» **TASK**
Copy each line from the entries that the word "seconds" appears in.

EXTRACTED RECORDS: Begin

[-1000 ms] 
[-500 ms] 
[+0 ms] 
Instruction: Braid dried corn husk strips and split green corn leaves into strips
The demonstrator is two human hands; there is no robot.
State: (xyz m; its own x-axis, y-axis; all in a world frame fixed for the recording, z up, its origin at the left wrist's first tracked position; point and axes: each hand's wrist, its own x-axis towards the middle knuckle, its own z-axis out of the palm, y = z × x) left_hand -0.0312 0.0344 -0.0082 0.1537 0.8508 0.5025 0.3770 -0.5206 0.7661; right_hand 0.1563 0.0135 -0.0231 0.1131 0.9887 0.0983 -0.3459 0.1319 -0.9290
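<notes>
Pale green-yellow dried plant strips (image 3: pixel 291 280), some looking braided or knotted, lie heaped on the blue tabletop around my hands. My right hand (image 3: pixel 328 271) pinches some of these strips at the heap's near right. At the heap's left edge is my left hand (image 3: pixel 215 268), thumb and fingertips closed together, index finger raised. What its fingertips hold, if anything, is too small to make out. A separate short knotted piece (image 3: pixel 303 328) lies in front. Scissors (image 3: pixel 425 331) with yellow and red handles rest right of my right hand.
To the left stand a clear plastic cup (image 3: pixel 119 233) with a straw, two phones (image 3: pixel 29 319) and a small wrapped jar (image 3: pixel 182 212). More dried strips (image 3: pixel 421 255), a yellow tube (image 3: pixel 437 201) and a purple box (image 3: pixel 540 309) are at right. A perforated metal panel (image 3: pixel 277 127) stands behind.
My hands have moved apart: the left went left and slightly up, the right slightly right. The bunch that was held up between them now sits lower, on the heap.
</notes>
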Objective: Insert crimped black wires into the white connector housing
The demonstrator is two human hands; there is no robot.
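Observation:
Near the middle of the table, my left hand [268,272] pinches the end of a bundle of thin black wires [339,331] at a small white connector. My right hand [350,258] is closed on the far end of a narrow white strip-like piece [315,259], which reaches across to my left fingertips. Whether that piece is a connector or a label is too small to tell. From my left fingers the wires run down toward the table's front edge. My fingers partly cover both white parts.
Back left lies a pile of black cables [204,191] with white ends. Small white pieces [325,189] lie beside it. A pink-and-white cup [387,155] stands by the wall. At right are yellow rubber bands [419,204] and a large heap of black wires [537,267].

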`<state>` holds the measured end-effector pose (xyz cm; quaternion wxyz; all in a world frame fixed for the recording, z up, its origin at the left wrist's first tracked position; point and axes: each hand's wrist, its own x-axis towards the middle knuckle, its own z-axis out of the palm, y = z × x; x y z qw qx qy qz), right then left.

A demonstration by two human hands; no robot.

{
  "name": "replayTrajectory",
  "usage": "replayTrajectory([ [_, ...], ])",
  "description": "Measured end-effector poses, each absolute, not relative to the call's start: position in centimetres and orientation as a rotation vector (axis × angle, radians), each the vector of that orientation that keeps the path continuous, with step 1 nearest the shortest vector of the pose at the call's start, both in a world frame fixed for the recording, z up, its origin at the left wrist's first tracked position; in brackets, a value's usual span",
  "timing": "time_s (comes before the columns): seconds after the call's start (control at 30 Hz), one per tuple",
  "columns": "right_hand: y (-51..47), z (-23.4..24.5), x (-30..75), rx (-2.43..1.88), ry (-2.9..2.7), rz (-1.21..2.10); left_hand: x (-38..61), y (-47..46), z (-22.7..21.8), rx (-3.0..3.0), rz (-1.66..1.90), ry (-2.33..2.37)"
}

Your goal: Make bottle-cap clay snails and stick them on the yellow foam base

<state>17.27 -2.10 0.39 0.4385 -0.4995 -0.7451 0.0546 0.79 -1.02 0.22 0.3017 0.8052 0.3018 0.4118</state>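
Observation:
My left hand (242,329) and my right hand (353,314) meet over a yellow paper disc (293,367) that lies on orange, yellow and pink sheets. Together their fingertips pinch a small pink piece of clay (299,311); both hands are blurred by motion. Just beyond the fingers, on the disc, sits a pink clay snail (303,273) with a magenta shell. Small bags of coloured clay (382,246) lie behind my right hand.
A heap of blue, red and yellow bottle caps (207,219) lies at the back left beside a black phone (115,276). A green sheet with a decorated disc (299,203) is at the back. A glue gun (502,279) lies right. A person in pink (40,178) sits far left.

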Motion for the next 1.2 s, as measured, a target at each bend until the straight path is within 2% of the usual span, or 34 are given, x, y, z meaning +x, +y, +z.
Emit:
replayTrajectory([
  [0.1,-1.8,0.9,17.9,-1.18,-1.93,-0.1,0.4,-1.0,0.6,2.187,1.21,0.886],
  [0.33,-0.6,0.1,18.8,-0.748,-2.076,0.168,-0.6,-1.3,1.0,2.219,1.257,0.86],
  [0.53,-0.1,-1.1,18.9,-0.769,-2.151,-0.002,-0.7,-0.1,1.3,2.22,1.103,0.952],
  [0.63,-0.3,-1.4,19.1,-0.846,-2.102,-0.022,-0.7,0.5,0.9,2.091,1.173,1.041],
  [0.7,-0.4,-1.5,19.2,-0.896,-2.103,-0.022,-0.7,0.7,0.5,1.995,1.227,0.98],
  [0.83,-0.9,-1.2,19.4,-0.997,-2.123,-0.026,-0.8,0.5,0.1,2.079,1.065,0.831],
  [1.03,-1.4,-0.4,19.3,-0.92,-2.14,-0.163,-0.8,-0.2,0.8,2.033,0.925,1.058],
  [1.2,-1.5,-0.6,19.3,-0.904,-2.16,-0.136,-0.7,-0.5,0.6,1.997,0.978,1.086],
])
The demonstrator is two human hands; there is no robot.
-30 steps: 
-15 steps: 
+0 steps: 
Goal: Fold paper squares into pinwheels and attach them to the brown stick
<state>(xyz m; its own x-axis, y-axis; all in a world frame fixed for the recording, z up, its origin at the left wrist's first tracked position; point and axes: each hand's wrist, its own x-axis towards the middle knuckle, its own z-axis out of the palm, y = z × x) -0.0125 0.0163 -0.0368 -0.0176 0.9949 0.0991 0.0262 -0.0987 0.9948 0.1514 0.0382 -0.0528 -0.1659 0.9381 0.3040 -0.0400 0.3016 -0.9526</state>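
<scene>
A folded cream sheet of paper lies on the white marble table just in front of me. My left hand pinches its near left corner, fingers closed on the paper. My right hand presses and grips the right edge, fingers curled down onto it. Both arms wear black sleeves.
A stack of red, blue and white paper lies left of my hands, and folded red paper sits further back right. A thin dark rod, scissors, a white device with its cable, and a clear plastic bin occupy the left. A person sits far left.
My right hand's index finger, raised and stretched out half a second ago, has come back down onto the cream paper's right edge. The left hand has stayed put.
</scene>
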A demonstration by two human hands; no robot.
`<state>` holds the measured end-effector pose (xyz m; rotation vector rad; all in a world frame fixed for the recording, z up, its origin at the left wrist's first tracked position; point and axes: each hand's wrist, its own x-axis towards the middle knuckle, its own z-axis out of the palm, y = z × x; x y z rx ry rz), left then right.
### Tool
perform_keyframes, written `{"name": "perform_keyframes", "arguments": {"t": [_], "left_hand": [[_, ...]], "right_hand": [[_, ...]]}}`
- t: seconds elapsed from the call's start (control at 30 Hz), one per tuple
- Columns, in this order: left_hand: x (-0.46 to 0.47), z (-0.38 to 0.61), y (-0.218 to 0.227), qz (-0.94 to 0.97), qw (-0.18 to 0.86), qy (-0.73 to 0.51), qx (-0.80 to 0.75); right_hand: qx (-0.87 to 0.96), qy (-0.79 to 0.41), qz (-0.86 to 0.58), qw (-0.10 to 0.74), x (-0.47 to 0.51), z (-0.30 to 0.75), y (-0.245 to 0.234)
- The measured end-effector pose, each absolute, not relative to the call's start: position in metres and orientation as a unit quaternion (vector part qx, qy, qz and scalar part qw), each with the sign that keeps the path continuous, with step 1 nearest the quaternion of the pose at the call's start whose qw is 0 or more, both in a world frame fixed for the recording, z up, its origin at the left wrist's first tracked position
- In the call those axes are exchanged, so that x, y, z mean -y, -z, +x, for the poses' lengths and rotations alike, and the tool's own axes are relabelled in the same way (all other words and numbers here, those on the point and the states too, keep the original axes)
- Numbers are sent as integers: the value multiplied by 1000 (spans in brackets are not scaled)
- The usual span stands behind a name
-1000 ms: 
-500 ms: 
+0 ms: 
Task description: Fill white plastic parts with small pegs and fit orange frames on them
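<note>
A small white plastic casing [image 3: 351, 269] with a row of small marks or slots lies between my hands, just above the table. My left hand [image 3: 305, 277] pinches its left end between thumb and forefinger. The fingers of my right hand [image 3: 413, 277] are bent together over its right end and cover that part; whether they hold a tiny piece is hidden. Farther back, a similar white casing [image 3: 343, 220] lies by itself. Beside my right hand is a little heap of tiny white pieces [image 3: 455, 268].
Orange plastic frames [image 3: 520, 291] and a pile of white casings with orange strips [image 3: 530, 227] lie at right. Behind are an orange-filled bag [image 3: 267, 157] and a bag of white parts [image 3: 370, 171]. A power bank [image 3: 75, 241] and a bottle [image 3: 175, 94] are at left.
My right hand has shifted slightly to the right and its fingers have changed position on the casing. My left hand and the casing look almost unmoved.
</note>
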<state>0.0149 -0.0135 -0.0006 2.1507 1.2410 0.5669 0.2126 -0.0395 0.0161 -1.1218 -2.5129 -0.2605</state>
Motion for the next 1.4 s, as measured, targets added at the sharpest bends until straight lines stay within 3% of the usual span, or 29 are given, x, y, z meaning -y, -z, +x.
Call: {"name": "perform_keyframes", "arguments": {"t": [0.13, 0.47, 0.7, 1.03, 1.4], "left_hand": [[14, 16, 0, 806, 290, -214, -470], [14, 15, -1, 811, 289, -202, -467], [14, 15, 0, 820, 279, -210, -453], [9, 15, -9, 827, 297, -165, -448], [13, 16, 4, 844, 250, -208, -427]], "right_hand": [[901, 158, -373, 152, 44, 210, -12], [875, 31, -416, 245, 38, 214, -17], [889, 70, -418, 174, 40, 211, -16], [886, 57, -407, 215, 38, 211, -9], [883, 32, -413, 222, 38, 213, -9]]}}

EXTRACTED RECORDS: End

» **RESPONSE TO THE EXERCISE**
  "timing": "time_s (comes before the columns): seconds after the call's start (control at 30 Hz), one per tuple",
- t: seconds elapsed from the call's start (control at 30 Hz), one per tuple

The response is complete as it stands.